## EXERCISE
The task calls for each record to be given again exactly.

(Records contained in a dataset)
--------------------------------

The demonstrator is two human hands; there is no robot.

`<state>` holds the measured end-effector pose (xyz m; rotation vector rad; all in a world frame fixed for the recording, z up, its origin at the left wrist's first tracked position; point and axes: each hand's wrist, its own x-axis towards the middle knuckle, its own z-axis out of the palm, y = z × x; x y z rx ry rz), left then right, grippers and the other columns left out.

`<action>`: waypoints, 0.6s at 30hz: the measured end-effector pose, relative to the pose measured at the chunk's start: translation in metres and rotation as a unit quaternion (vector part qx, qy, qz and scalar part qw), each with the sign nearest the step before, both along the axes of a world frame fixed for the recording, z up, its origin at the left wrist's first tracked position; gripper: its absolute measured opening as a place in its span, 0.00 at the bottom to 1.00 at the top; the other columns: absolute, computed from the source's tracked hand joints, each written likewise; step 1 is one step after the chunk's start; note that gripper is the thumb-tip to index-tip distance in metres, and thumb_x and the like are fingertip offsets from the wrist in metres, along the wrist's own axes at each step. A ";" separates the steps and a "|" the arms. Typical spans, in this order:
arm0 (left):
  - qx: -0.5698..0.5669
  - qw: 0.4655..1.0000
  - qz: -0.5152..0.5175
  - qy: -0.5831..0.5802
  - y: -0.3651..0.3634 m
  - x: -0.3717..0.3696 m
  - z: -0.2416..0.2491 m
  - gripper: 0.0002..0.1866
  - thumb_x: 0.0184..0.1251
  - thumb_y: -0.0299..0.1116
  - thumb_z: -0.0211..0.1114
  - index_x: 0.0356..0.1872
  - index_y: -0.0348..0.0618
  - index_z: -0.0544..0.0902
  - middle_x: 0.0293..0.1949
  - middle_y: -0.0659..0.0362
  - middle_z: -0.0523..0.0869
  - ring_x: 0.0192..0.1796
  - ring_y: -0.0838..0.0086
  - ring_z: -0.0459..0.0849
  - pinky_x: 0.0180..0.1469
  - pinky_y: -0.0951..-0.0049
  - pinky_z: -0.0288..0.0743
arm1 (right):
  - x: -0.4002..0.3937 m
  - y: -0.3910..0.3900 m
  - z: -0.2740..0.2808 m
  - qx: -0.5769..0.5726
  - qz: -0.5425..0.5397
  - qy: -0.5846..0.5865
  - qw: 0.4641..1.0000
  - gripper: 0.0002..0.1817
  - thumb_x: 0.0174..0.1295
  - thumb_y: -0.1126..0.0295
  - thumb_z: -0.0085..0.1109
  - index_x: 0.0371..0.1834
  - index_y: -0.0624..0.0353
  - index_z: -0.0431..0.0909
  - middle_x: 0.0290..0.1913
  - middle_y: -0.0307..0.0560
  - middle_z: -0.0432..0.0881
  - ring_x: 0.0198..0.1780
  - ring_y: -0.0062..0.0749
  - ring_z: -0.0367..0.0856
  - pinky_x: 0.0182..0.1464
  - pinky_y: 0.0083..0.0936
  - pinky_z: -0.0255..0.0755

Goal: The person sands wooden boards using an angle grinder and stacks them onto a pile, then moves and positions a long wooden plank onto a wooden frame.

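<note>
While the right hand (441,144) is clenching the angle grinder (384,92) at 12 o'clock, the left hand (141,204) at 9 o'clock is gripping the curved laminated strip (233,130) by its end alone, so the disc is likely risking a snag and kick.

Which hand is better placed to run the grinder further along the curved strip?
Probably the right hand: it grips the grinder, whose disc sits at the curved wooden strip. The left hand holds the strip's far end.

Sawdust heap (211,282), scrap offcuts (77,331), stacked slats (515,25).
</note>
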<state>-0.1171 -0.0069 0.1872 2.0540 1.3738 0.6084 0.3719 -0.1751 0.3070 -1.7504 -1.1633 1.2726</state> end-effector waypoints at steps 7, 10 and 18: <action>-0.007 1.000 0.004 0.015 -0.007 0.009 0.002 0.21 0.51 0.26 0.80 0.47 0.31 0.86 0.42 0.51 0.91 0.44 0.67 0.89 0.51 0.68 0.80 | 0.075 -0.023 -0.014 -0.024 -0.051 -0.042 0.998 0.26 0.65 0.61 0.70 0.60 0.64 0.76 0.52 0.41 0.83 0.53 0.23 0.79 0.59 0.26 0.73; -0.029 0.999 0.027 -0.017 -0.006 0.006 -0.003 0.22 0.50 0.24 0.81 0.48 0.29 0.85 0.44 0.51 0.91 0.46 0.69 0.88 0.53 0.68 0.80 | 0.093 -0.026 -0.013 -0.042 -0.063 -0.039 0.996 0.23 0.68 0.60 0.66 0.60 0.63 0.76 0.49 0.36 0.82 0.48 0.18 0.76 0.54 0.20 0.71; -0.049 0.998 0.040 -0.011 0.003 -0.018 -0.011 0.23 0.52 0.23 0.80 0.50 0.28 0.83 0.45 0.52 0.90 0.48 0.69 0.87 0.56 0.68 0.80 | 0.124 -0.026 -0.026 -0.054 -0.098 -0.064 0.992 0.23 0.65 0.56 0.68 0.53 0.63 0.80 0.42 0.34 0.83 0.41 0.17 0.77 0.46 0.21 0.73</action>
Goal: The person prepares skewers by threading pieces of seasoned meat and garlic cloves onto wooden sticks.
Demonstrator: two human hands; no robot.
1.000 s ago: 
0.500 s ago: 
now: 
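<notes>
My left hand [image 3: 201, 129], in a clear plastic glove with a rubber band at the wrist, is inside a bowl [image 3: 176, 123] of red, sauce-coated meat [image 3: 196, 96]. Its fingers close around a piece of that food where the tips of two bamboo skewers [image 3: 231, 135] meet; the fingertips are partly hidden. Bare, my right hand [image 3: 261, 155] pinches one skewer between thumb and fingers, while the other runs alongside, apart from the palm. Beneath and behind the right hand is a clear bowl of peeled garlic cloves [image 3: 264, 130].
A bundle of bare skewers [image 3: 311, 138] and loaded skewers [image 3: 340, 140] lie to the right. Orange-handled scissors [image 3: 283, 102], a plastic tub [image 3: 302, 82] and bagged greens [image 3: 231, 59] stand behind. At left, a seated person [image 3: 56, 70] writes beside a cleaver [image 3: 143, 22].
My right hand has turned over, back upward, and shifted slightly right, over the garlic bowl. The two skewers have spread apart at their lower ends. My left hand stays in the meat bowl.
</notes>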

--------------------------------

## EXERCISE ANSWER
The demonstrator is two human hands; there is no robot.

`<state>` holds the measured end-effector pose (xyz m; rotation vector rad; all in a world frame fixed for the recording, z up, its origin at the left wrist's first tracked position; point and axes: each hand's wrist, its own x-axis towards the middle knuckle, its own z-axis out of the palm, y = z × x; x y z rx ry rz), left then right, grippers and the other columns left out.

`<action>`: waypoints, 0.6s at 30hz: the measured end-effector pose, relative to the pose measured at the chunk's start: translation in metres and rotation as a unit quaternion (vector part qx, qy, qz and scalar part qw), each with the sign nearest the step before, both along the axes of a world frame fixed for the recording, z up, its origin at the left wrist's first tracked position; gripper: its absolute measured opening as a place in its span, 0.00 at the bottom to 1.00 at the top; the other columns: absolute, computed from the source's tracked hand joints, each written likewise; step 1 is one step after the chunk's start; note that gripper is the thumb-tip to index-tip distance in metres, and thumb_x and the like are fingertip offsets from the wrist in metres, along the wrist's own axes at each step. A ";" separates the steps and a "|" the arms. Typical spans, in this order:
arm0 (left):
  - qx: -0.5698..0.5669
  - qw: 0.4655..1.0000
  - qz: -0.5152..0.5175
  - qy: -0.5831..0.5802
  - y: -0.3651..0.3634 m
  - x: -0.3717..0.3696 m
  - z: -0.2416..0.2491 m
  - gripper: 0.0002..0.1866
  - thumb_x: 0.0184..0.1251
  - thumb_y: -0.0299..0.1116
  - thumb_z: -0.0211..0.1114
  - index_x: 0.0356..0.1872
  - index_y: -0.0348..0.0618
  - index_z: -0.0544..0.0902
  - middle_x: 0.0293..0.1949
  - middle_y: -0.0659..0.0362
  - middle_z: -0.0523..0.0869
  - ring_x: 0.0192..0.1796
  - ring_y: -0.0838..0.0086
  - ring_z: -0.0459..0.0849
  - pinky_x: 0.0180..0.1469
  - pinky_y: -0.0951..-0.0049
  - pinky_z: -0.0288..0.0743
arm1 (right):
  - x: -0.4002..0.3937 m
  - y: -0.3910..0.3900 m
  - z: -0.2740..0.2808 m
  - qx: -0.5769..0.5726
  - qz: -0.5425..0.5397
  - qy: -0.5846..0.5865
  - qw: 0.4641..1.0000
  - gripper: 0.0002..0.1817
  - thumb_x: 0.0174..0.1295
  - thumb_y: -0.1126..0.0295
  - thumb_z: -0.0085..0.1109
  - index_x: 0.0371..0.1834
  - index_y: -0.0624..0.0353
  - index_z: -0.0431..0.0909
  - middle_x: 0.0290..0.1913
  - middle_y: -0.0307..0.0560
  - middle_z: -0.0432..0.0881
  - ring_x: 0.0198..0.1780
  - ring_y: -0.0062..0.0749
  - ring_z: -0.0367..0.0856
  - pinky_x: 0.0182..0.1464
  - pinky_y: 0.0083..0.0936
  - pinky_z: -0.0255..0.0755

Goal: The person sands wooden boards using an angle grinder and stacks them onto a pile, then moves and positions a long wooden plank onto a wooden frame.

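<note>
While the right hand (441,144) is clenching the angle grinder (384,92) at 12 o'clock, the left hand (141,204) at 9 o'clock is gripping the curved laminated strip (233,130) by its end alone, so the disc is likely risking a snag and kick.

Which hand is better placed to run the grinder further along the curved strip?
Probably the right hand: it grips the grinder, whose disc sits at the curved wooden strip. The left hand holds the strip's far end.

Sawdust heap (211,282), scrap offcuts (77,331), stacked slats (515,25).
</note>
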<state>-0.1171 -0.0069 0.1872 2.0540 1.3738 0.6084 0.3719 -0.1751 0.3070 -1.7504 -1.1633 1.2726</state> end-effector waypoints at steps 7, 10 and 18: <action>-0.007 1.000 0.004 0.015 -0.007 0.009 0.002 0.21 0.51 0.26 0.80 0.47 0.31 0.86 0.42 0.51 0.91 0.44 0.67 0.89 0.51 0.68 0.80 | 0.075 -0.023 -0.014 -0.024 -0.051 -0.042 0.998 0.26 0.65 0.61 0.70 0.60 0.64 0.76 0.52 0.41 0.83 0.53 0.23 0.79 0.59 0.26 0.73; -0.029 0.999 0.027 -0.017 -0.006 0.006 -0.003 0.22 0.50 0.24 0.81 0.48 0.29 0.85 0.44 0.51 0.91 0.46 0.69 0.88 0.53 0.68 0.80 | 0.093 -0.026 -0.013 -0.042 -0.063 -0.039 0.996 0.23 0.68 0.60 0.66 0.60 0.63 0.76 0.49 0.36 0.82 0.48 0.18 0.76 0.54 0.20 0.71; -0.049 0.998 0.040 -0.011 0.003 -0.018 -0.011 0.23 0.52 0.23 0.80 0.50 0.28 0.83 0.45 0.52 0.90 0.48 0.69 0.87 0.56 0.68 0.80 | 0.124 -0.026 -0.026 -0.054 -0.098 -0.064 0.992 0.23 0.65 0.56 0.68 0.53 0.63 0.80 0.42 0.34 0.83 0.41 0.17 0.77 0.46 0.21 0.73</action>
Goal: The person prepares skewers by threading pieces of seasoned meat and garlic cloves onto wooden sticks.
Demonstrator: two human hands; no robot.
1.000 s ago: 
0.500 s ago: 
now: 
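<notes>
My left hand [image 3: 201, 129], in a clear plastic glove with a rubber band at the wrist, is inside a bowl [image 3: 176, 123] of red, sauce-coated meat [image 3: 196, 96]. Its fingers close around a piece of that food where the tips of two bamboo skewers [image 3: 231, 135] meet; the fingertips are partly hidden. Bare, my right hand [image 3: 261, 155] pinches one skewer between thumb and fingers, while the other runs alongside, apart from the palm. Beneath and behind the right hand is a clear bowl of peeled garlic cloves [image 3: 264, 130].
A bundle of bare skewers [image 3: 311, 138] and loaded skewers [image 3: 340, 140] lie to the right. Orange-handled scissors [image 3: 283, 102], a plastic tub [image 3: 302, 82] and bagged greens [image 3: 231, 59] stand behind. At left, a seated person [image 3: 56, 70] writes beside a cleaver [image 3: 143, 22].
My right hand has turned over, back upward, and shifted slightly right, over the garlic bowl. The two skewers have spread apart at their lower ends. My left hand stays in the meat bowl.
</notes>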

This exercise requires no further response.